Trem de passageiros nos Estados Unidos: um modelo que pode servir para os trilhos abandonados no Brasil | Joshua Lott/Reuters

A demorada liquidação da Rede Ferroviária Federal não é o único legado problemático do processo de privatização das ferrovias na década de 90. Há embates entre o setor público e o privado sobre a devolução de vagões, locomotivas e de trechos inteiros que foram arrendados aos concessionários, mas que não são usados porque estão caindo aos pedaços e não trazem retorno econômico.

O descarte de bens, por exemplo, só pode ser feito com autorização do governo federal. Mas, até 2017, estavam sem resposta pedidos referentes a 14.000 itens. Eles foram feitos antes da criação da Agência Nacional de Transportes Terrestres (ANTT), em 2001, e estavam perdidos na papelada da Rede Ferroviária Federal, que deveria ter avaliado a questão. Os concessionários vinham recebendo multas da ANTT por abandono dos bens, uma vez que a boa preservação deles estava prevista em contrato. Em 2017, o setor levantou quais eram os itens e fez um novo pedido de devolução, agora para a agência, encerrando as multas aplicadas.

Outra questão diz respeito aos trechos ferroviários abandonados. As empresas alegam que não há retorno econômico com eles e querem devolver 4.000 quilômetros. Elas propõem o modelo americano. Por lá, uma lei da década de 80 permite a devolução de trechos menores. Quem assume esses trechos tem regras mais brandas para operar, como uma legislação trabalhista mais flexível e a exigência de uma velocidade menor de tráfego. “Com a mudança, o setor se tornou mais produtivo e passou a prover serviços não só de carga, mas também de passageiros”, diz o advogado americano Raymond Atkins, ex-conselheiro do Surface Transportation Board, a agência reguladora das ferrovias americanas.
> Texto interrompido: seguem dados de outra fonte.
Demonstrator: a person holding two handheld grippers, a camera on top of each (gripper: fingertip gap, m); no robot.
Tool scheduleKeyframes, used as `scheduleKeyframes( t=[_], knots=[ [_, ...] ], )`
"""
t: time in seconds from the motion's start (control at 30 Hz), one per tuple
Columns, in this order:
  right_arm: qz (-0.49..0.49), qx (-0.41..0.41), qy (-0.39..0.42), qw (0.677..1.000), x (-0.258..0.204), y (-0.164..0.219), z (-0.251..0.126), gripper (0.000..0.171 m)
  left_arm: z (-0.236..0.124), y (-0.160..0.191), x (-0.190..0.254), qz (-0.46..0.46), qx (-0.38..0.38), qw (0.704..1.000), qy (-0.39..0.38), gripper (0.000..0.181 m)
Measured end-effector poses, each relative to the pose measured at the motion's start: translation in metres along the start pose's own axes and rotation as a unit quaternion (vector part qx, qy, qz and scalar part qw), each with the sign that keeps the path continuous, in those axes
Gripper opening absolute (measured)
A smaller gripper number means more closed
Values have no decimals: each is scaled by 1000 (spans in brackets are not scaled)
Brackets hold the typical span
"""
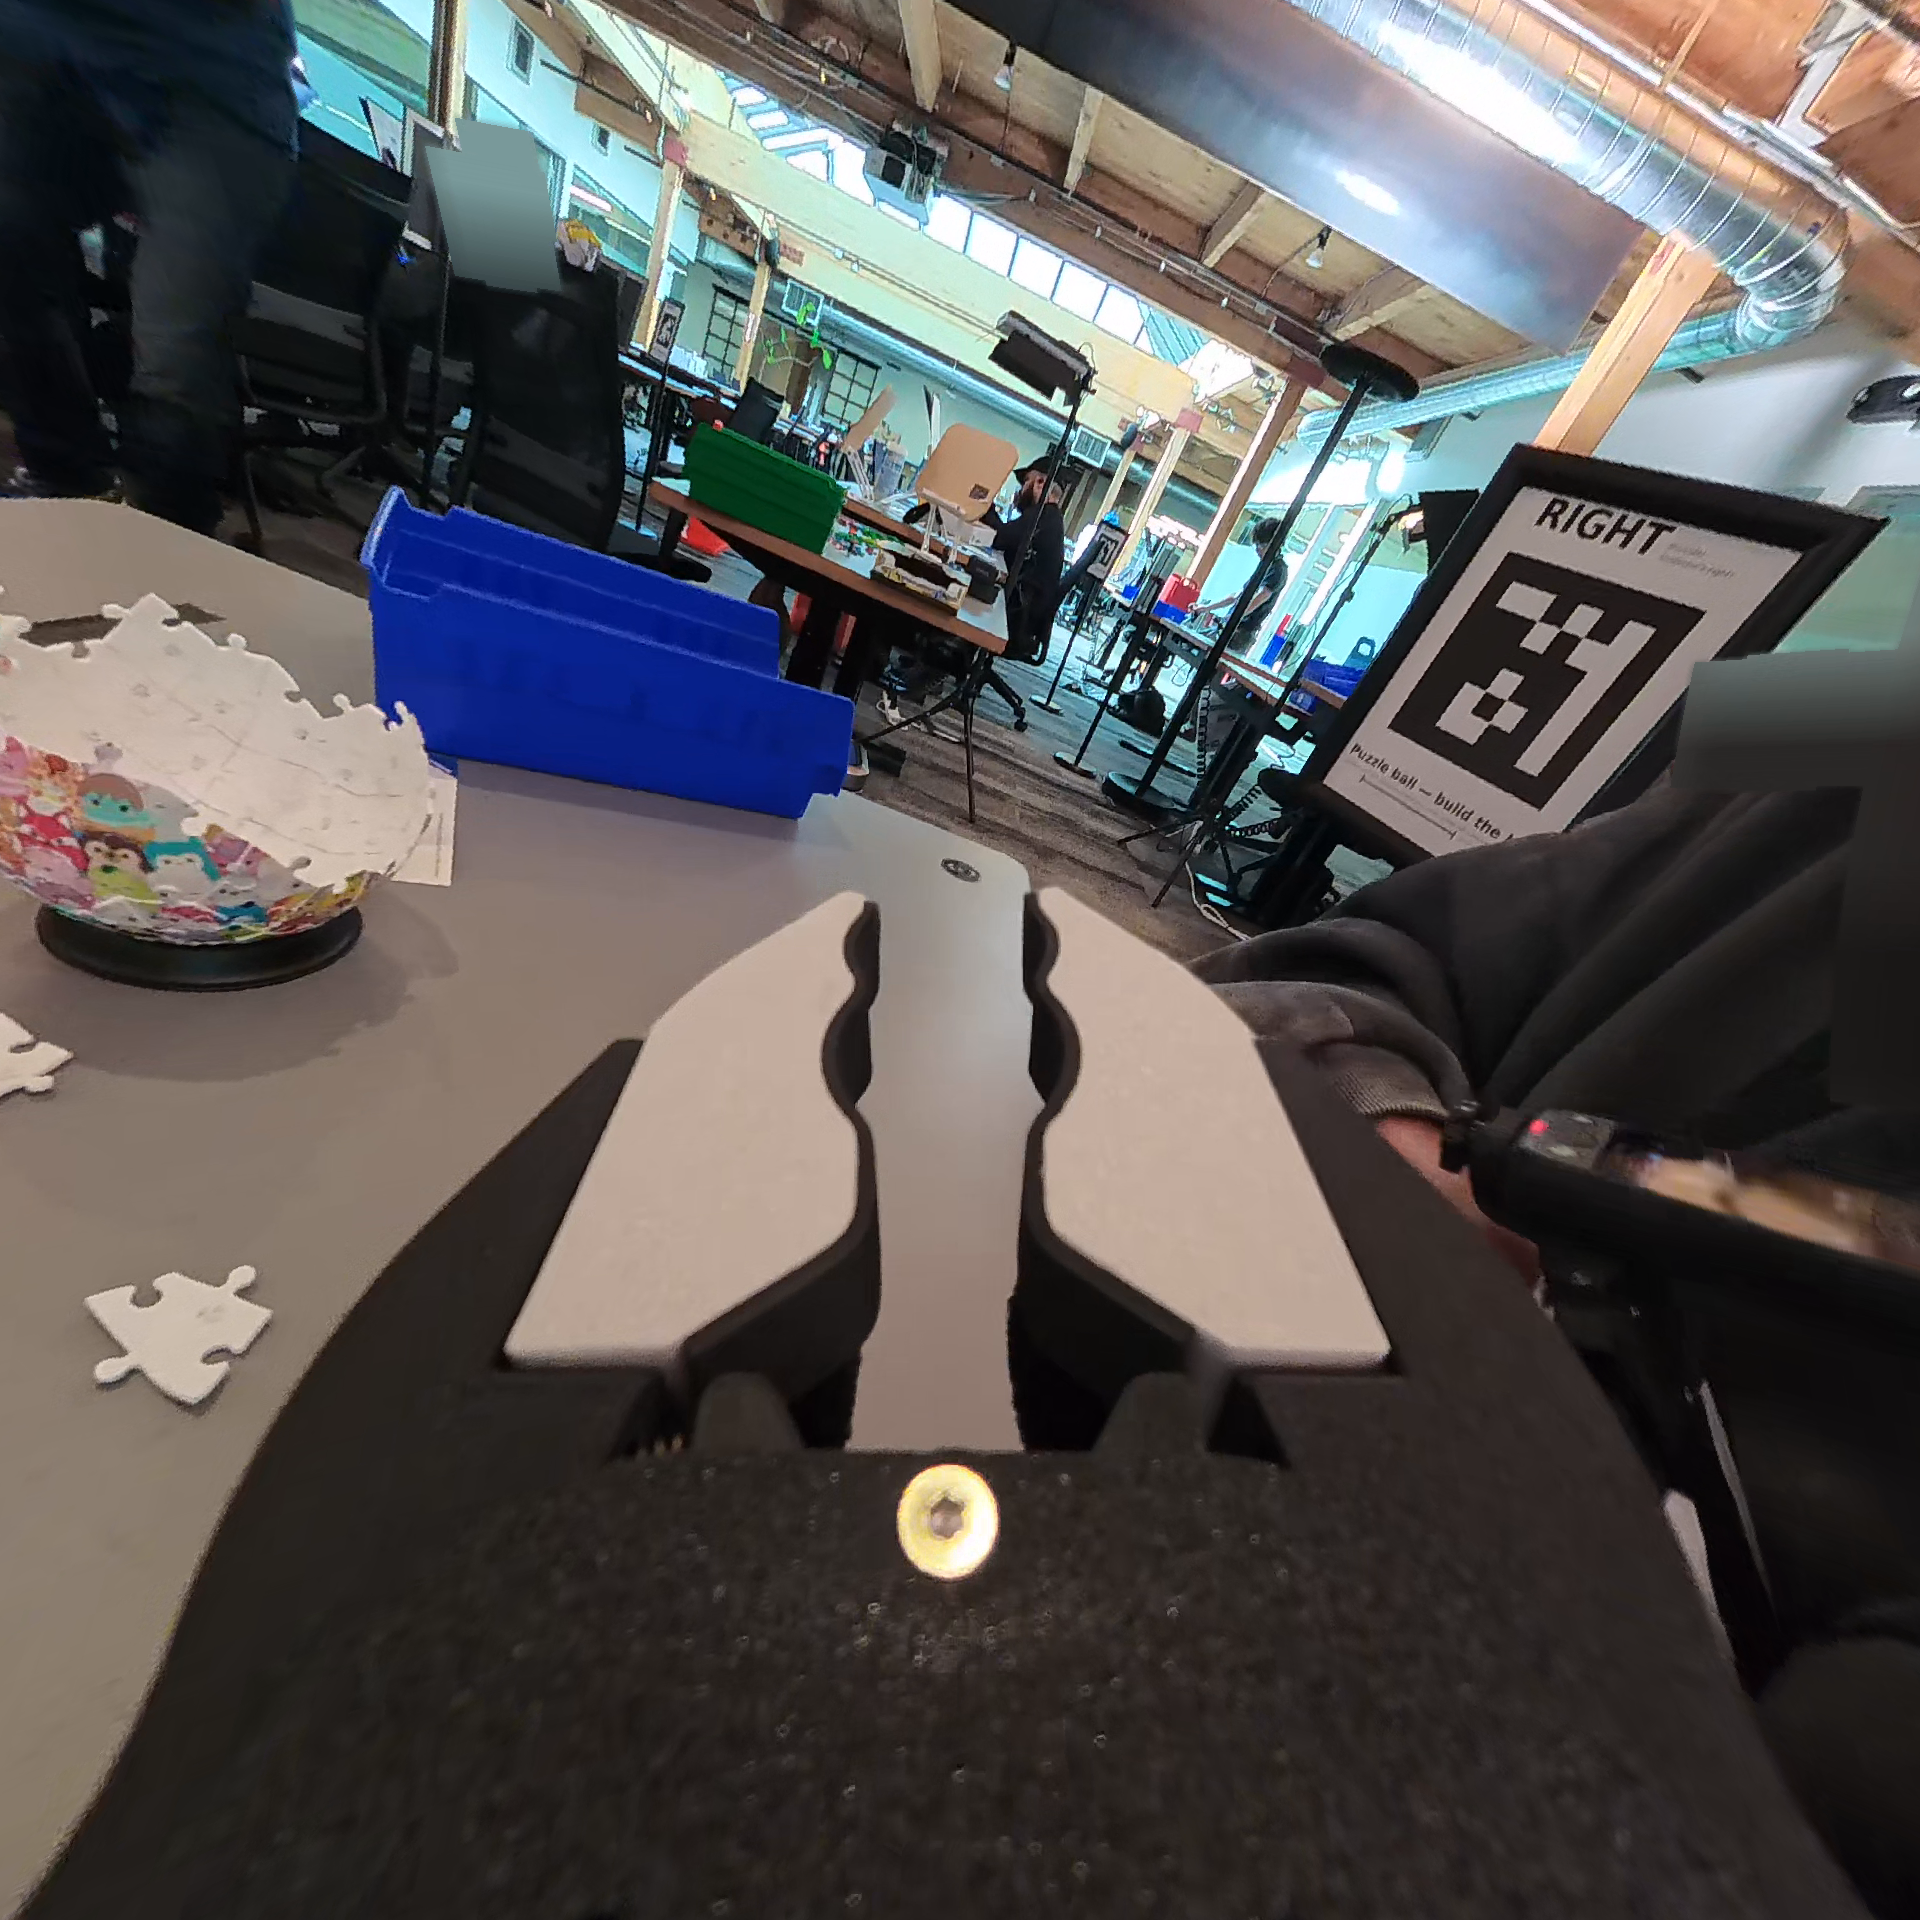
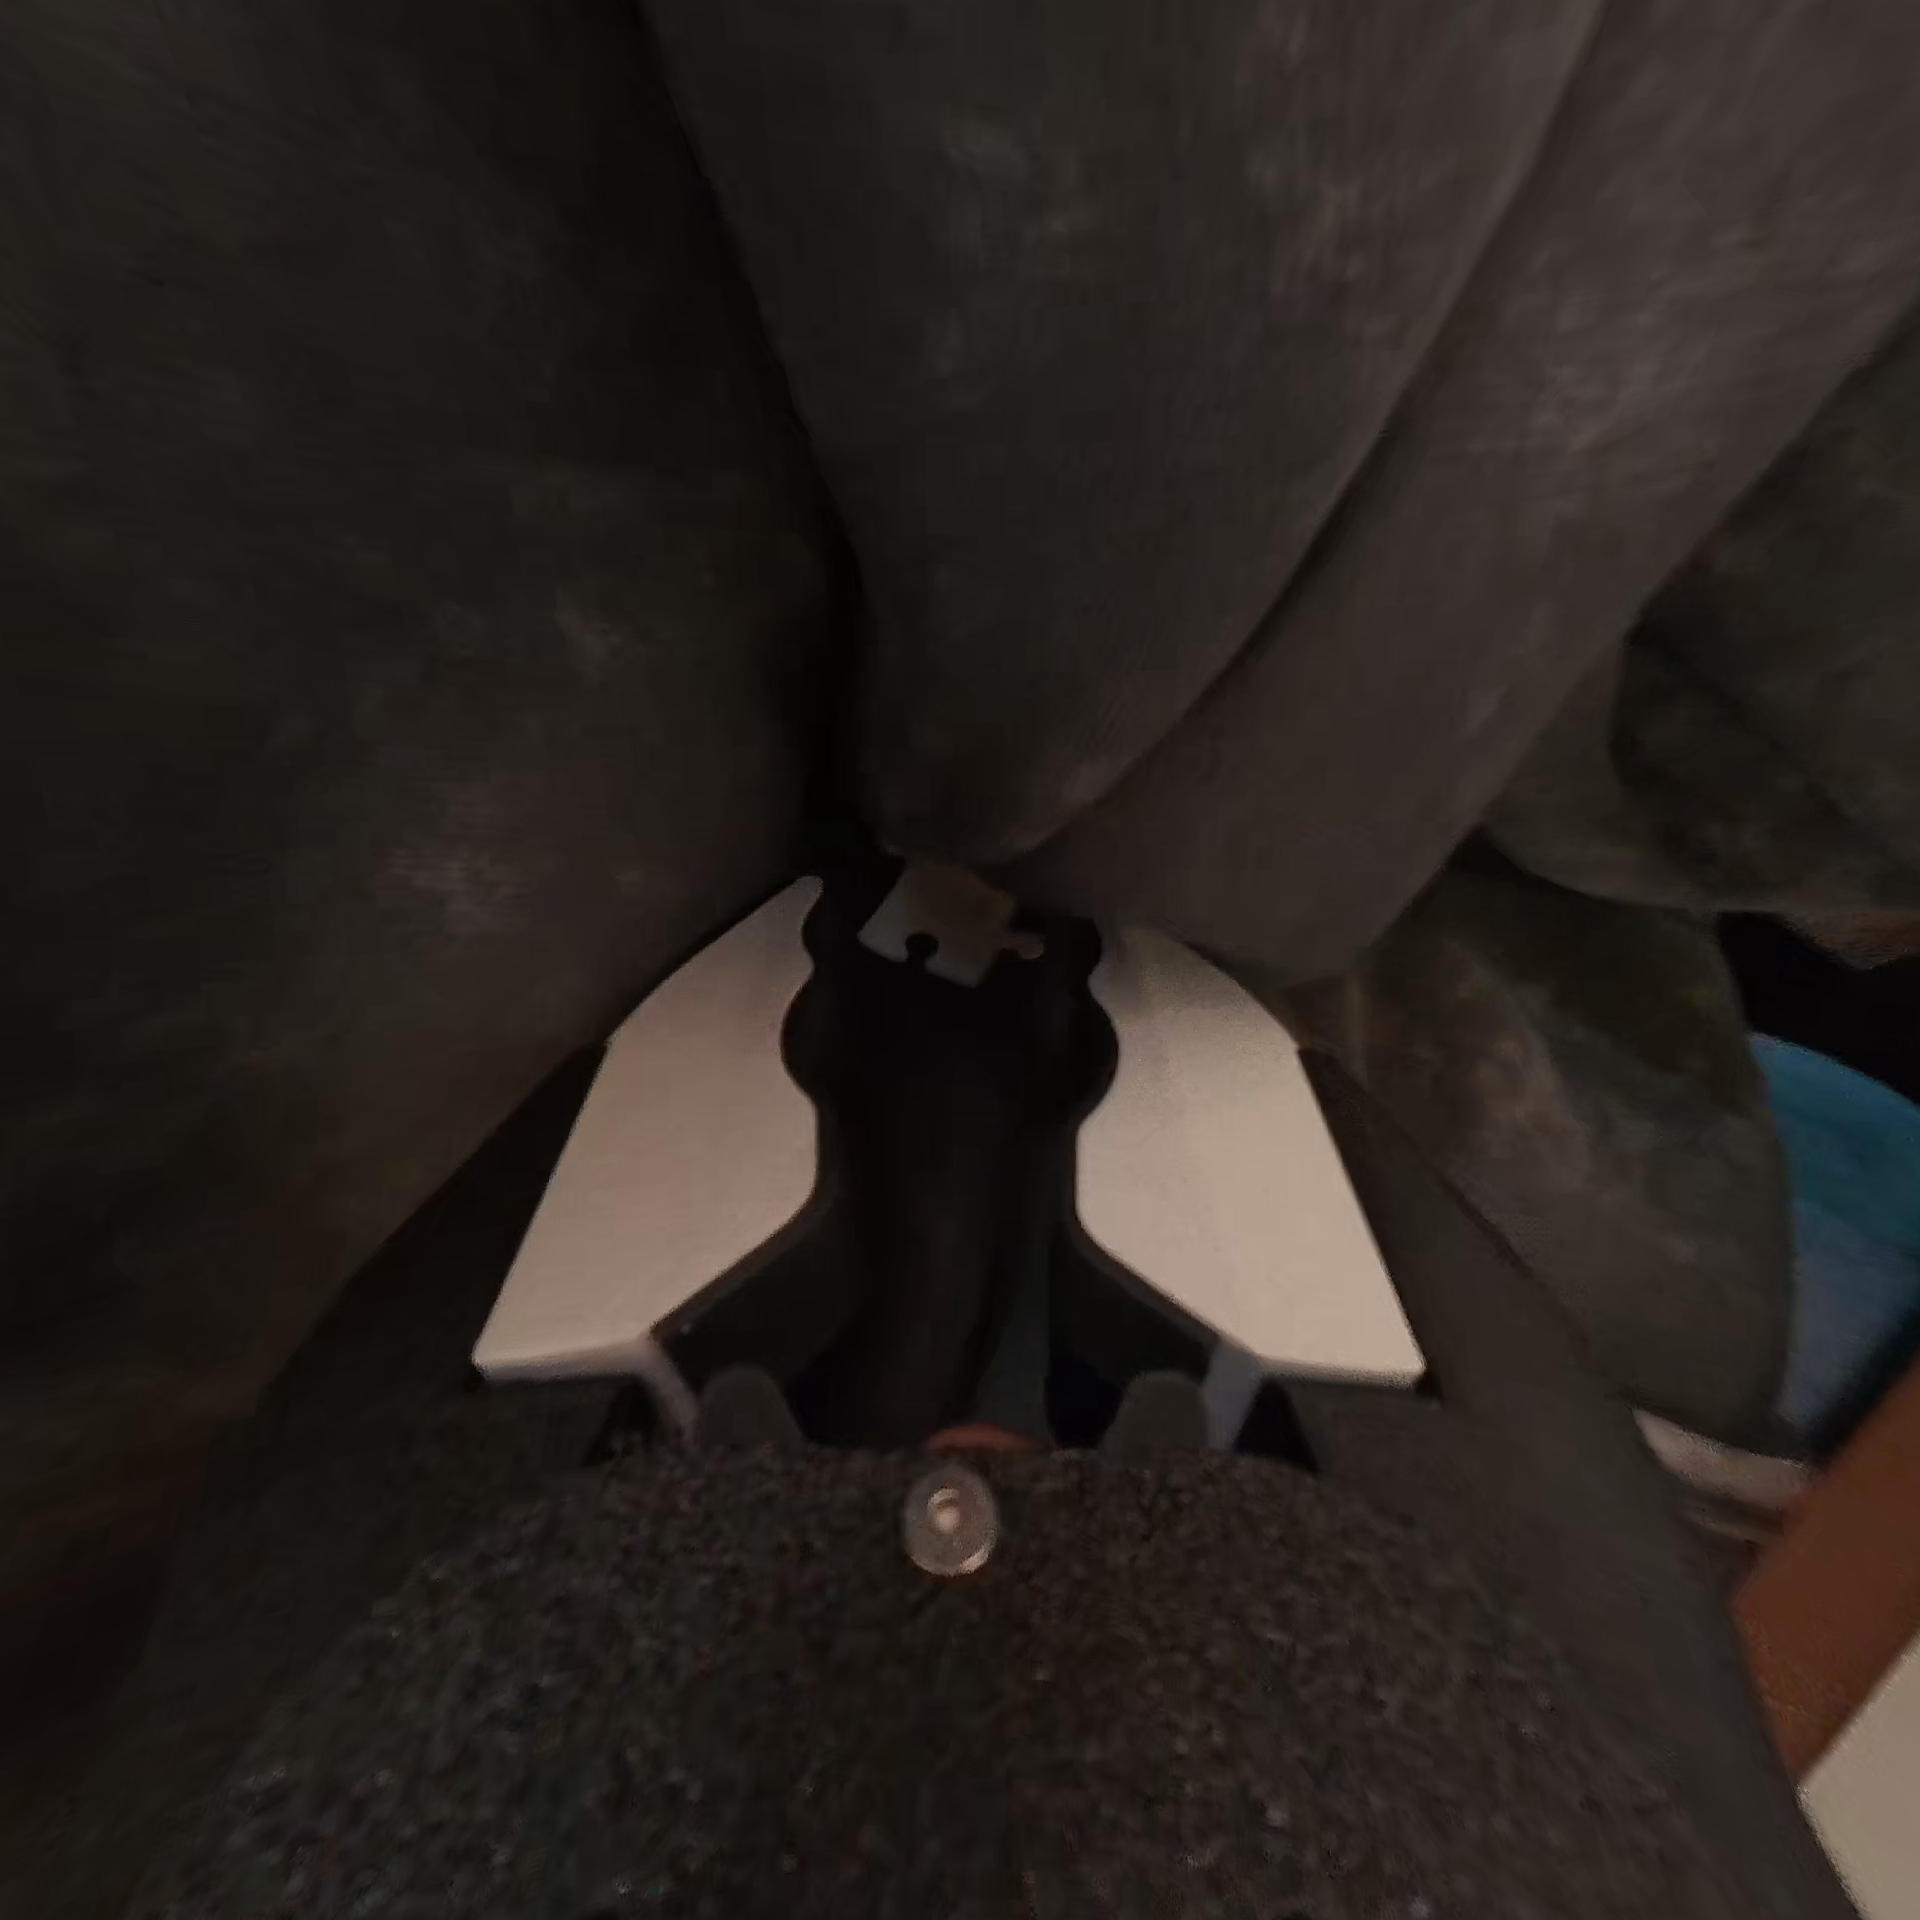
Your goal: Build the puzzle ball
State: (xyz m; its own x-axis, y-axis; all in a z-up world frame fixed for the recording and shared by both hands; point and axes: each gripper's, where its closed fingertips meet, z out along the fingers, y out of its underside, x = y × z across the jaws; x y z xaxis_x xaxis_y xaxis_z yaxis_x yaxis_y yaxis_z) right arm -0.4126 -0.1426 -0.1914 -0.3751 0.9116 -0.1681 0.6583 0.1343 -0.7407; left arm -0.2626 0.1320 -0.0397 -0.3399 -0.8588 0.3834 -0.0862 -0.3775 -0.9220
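The half-built puzzle ball (image 1: pixel 187 790) is an open bowl, colourful outside and white inside. It sits on a black ring stand (image 1: pixel 197 951) at the left of the grey table (image 1: pixel 623 1039). Two loose white pieces (image 1: pixel 177 1330) (image 1: pixel 21 1055) lie on the table before it. My left gripper (image 1: pixel 951 914) is open and empty, low over the table to the right of the ball. My right gripper (image 2: pixel 951 925) is shut on a small white puzzle piece (image 2: pixel 940 925) at its fingertips. It is pressed close against dark fabric (image 2: pixel 935 468) that fills its view.
A blue bin (image 1: pixel 592 665) stands on the table behind the ball. A framed sign with a black-and-white marker (image 1: pixel 1558 665) stands at the right. A person's dark sleeve (image 1: pixel 1558 956) and a black device (image 1: pixel 1662 1184) are close on the right. Another person (image 1: pixel 156 260) stands at far left. My right fingertips sit around 35 cm from my left ones.
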Motion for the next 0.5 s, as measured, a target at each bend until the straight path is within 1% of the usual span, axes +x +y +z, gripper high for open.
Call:
scheduleKeyframes(
  t=[0.07, 0.13, 0.27, 0.4, 0.5],
  knots=[
    [7, -19, -11, 1000, -2, 4, 5, 37, 2, 1, 1, -2, -2, 1000, 3, 26],
    [13, -17, -11, 1000, -1, 5, 5, 36, 2, 2, 1, -3, -2, 1000, 5, 26],
    [6, -4, 20, 1000, 4, 4, -8, 36, 0, 2, 1, -5, -1, 1000, 3, 26],
    [8, 29, 70, 997, 16, 2, -39, 36, 0, 2, 5, -20, -11, 1000, 4, 25],
    [10, 34, 160, 986, 38, 14, -86, 36, 3, 20, 13, -37, -76, 996, 4, 26]
  ],
)
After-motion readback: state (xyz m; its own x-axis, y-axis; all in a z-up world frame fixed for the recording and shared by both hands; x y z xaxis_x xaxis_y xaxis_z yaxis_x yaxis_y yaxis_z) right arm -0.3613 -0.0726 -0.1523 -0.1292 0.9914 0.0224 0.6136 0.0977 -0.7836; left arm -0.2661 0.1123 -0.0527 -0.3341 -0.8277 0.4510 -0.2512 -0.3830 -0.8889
Aqui, corre a tentativa de costurar uma saída prevista em lei: a opção de os concessionários anteciparem a extensão dos contratos — as primeiras concessões vencerão em 2026 —, com a promessa de realizar investimentos. Nas negociações, as empresas também estão propondo que os trechos abandonados sejam devolvidos mediante uma indenização à União, correspondente a investimentos que deveriam ter feito nos trechos, mas não fizeram. Outro item em discussão é a permissão para sucatear vagões e locomotivas ou vender os itens e usar o dinheiro para investir na via, sem a necessidade de autorização prévia. O assunto carece de regulamentação. A solução para os problemas do passado depende de o governo e as empresas conseguirem fechar esses acordos. Ou, então, o setor continuará fora dos trilhos.